Give all the lines below again, exactly, with no pictures.

Available records:
__________
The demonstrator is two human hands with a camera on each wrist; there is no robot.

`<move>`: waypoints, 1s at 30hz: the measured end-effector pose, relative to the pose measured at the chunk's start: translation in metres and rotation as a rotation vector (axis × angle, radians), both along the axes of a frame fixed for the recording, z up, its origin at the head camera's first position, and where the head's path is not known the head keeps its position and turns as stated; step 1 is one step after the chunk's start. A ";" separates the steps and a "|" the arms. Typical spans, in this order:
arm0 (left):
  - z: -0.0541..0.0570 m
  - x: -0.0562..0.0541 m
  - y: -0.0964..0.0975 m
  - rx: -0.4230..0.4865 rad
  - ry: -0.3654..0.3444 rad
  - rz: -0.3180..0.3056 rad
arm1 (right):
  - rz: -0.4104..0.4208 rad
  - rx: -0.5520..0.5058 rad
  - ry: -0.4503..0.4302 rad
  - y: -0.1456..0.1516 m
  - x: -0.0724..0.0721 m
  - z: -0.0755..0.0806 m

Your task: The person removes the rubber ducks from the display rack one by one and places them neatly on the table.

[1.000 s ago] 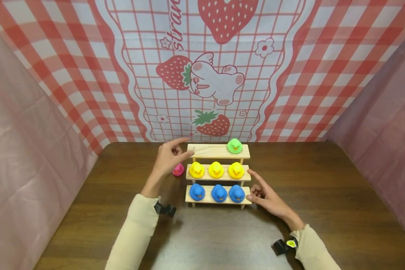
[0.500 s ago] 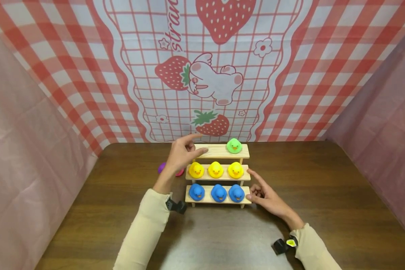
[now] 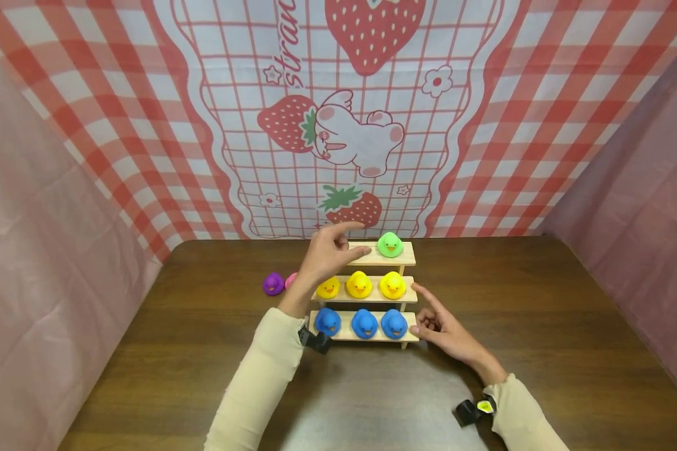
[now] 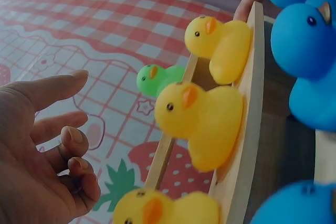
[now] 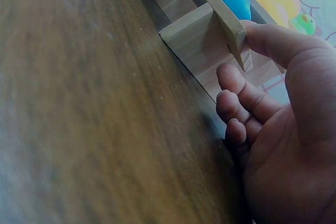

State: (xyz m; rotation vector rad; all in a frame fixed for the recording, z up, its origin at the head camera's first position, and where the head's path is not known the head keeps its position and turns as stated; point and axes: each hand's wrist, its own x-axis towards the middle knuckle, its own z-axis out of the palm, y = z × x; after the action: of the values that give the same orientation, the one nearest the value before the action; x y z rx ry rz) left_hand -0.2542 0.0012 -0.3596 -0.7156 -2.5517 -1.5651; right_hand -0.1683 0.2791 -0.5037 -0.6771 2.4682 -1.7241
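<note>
My left hand [image 3: 328, 254] hovers over the left part of the top tier of a three-step wooden stand [image 3: 350, 332]. Its thumb and index finger are spread apart, with nothing between them. Just right of those fingertips sits a green rubber duck [image 3: 390, 245]. In the left wrist view, yellow rubber ducks [image 4: 199, 121] line the middle tier beside this hand. Blue rubber ducks [image 3: 364, 324] fill the bottom tier. At the stand's right end, my right hand [image 3: 448, 332] rests its thumb on the bottom tier's edge and reaches its index finger to the middle tier. Its other fingers curl inward, holding nothing.
Left of the stand, a purple rubber duck [image 3: 273, 284] and a pink rubber duck [image 3: 291, 280] stand on the brown wooden table [image 3: 541, 326]; my left arm partly covers the pink one. A strawberry-print cloth [image 3: 338, 125] hangs behind the table.
My left hand has moved right along the top tier toward the green duck, uncovering the purple duck behind it. The right hand keeps its place at the stand's end.
</note>
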 end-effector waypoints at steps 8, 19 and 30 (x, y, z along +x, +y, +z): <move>-0.003 -0.005 0.016 -0.019 -0.051 -0.030 | -0.005 0.008 0.001 -0.001 0.000 -0.001; -0.006 -0.014 0.032 -0.122 -0.110 -0.024 | -0.010 0.015 -0.011 0.000 0.000 -0.001; -0.010 -0.020 0.043 -0.141 -0.164 -0.047 | -0.008 0.012 -0.007 0.000 0.001 0.000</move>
State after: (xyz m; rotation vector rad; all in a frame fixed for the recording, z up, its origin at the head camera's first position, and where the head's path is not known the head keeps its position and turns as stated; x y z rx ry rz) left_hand -0.2740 0.0443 -0.3695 -0.6912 -2.8066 -1.5290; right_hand -0.1677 0.2792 -0.5038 -0.6597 2.4780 -1.7107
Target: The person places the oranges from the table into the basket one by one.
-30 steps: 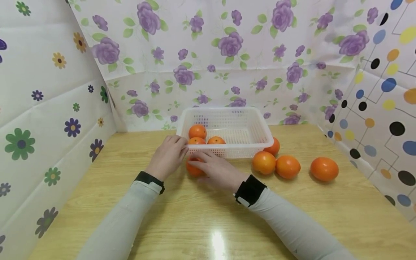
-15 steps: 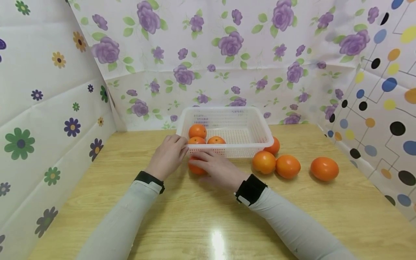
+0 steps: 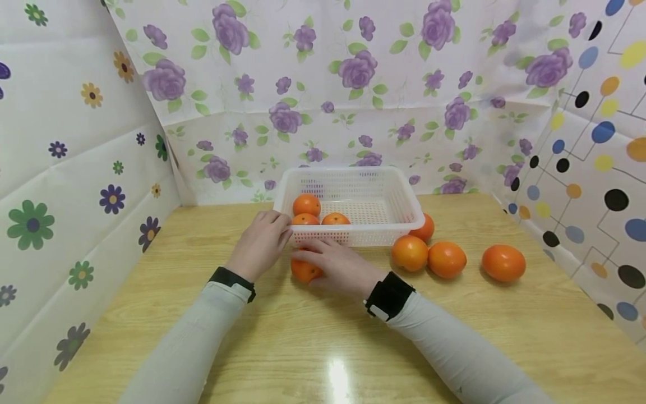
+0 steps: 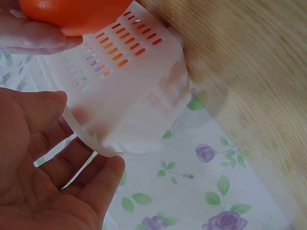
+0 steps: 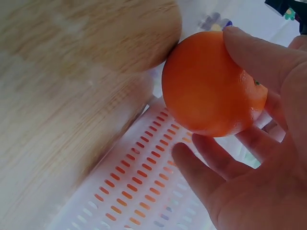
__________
Your response:
The demonstrator is two human hands with a camera on each wrist; there is no robot.

`<move>`: waypoints, 1s at 30hz: the measured end-effector pose, relative to the pose measured at the chunk's start: translation in metres and rotation as a rotation vector (axis × angle, radians), both along the axes of a frame fixed for the recording, z up, its origin at the head camera's first position, and where the head's path is not known the head keeps its position and turns as stated; step 1 is one step after the chunk's start. A ";" separates the steps and a "|" the arms. Typical spans, in this order:
arm0 (left):
  - z: -0.0541..0.0570 m
  - x: -0.0562..0.0541 m
  - y: -0.0964..0.0975 m
  - rx: -0.4230..0.4865 rad
  - ry: -0.3654..0.3444 rad
  - rz: -0.3180..0.3056 rad
arm1 (right):
  - rz: -0.4104..0.4208 rad
  - rx: -0.5520..0.5058 rad
  - ry: -0.4503..0.4302 rad
  - y: -0.1456..0.1516 m
  - x: -0.0724..0.0721 m
  - z: -0.0755..0.0806 m

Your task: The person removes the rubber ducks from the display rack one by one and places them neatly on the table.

[1.000 s ago] 
[0.500 s ago] 
[now] 
[now] 
[now] 

State: (xyz m; rotation vector rad; all in a frame fixed for the recording, z up, its origin at the head camera's first position, and where the head's path is not known the head keeps its position and turns as stated; point and axes: each hand's wrist, its own x-axis towards the middle knuckle, its own z-axis out of the palm, y = z × x; after the action: of the values that give the same orientation, the one nearest the value before the action; x y z rx ry rz) left_hand -0.2542 0.0012 -0.3596 -0.7156 -2.5517 -1.5651; right_hand -0.1683 0.2791 -0.5037 -0.6771 2.4682 -1.7241
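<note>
My left hand [image 3: 328, 254] hovers over the left part of the top tier of a three-step wooden stand [image 3: 350, 332]. Its thumb and index finger are spread apart, with nothing between them. Just right of those fingertips sits a green rubber duck [image 3: 390, 245]. In the left wrist view, yellow rubber ducks [image 4: 199, 121] line the middle tier beside this hand. Blue rubber ducks [image 3: 364, 324] fill the bottom tier. At the stand's right end, my right hand [image 3: 448, 332] rests its thumb on the bottom tier's edge and reaches its index finger to the middle tier. Its other fingers curl inward, holding nothing.
Left of the stand, a purple rubber duck [image 3: 273, 284] and a pink rubber duck [image 3: 291, 280] stand on the brown wooden table [image 3: 541, 326]; my left arm partly covers the pink one. A strawberry-print cloth [image 3: 338, 125] hangs behind the table.
My left hand has moved right along the top tier toward the green duck, uncovering the purple duck behind it. The right hand keeps its place at the stand's end.
</note>
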 end-effector waypoints at steps 8, 19 and 30 (x, y, z along +x, +y, +z): <move>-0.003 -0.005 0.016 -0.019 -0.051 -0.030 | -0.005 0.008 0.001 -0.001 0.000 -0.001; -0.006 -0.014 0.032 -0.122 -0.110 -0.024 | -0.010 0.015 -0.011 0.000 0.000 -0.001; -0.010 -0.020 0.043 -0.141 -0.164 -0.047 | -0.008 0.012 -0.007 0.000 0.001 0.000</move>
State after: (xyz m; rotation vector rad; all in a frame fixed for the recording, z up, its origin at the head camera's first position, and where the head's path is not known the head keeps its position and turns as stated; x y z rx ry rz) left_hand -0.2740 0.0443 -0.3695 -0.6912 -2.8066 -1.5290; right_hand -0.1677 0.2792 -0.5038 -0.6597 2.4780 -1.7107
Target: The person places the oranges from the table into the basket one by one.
-30 steps: 
-15 steps: 
+0 steps: 
+0 steps: 
+0 steps: 

This output requires nothing more.